The first-order rate constant for photodissociation of A is 5.97 1/h. Calculate the time needed for the concentration of A to decrease to the following quantities.
a. 5% of its original value h
b. one-third of its initial concentration h
k = 5.97 WHAT.
ln(No/N) = kt
ln(100/5) = 5.97*t
Solve for t.
I don't know the units (seconds, min, hours, days, years) because I can't tell from your value of 5.97 1/h.
5.97 1/hour
Then the time is in hours.
b is worked the same way.
could yo explain part b?
Same equation.
You can make up any number you want for No, then N is 1/3 that. I would pick a convenient number for No such as 300, then N = 100, and solve for t.
No could be 1 and N = 1/3 etc.
Thank You Very !
To calculate the time needed for the concentration of A to decrease to a certain value, we can use the first-order rate equation:
A(t) = A0 * e^(-kt)
where A(t) is the concentration of A at time t, A0 is the initial concentration of A, k is the first-order rate constant, and e is the base of the natural logarithm.
a. To calculate the time needed for the concentration of A to decrease to 5% of its original value, we need to solve for t when A(t) is equal to 0.05 * A0:
0.05 * A0 = A0 * e^(-kt)
Dividing both sides of the equation by A0, we get:
0.05 = e^(-kt)
To solve for t, we can take the natural logarithm of both sides of the equation:
ln(0.05) = -kt
Now we can plug in the values and solve for t:
t = ln(0.05) / (-k)
Substituting the value of k given in the question (k = 5.97 / h):
t = ln(0.05) / (-5.97 / h)
Calculating this expression will give you the time needed for the concentration of A to decrease to 5% of its original value.

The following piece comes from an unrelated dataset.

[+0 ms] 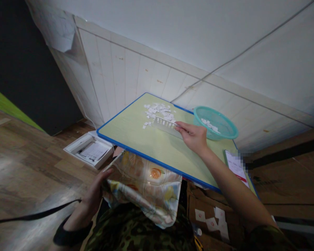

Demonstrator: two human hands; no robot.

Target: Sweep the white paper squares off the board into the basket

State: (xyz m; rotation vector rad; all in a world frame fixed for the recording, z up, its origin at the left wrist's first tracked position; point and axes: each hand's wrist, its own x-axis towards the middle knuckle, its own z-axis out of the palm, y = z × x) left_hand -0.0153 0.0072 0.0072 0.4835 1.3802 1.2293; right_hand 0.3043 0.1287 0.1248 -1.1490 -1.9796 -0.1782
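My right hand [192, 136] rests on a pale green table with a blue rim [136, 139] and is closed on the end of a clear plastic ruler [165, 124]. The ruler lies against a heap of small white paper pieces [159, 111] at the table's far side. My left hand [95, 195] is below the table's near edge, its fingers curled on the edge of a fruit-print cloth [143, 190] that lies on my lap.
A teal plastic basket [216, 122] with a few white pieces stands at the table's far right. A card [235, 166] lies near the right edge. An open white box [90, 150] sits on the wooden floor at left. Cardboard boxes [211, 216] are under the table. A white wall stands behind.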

b. To calculate the time needed for the concentration of A to decrease to one-third of its initial concentration, we repeat the same steps as in part (a), but instead, we set A(t) to 1/3 * A0 and solve for t:
1/3 * A0 = A0 * e^(-kt)
Dividing both sides of the equation by A0, we get:
1/3 = e^(-kt)
Taking the natural logarithm of both sides gives:
ln(1/3) = -kt
Now we can substitute the value of k and solve for t:
t = ln(1/3) / (-k)
Substituting the given value of k (k = 5.97 / h) will give you the time needed for the concentration of A to decrease to one-third of its initial concentration.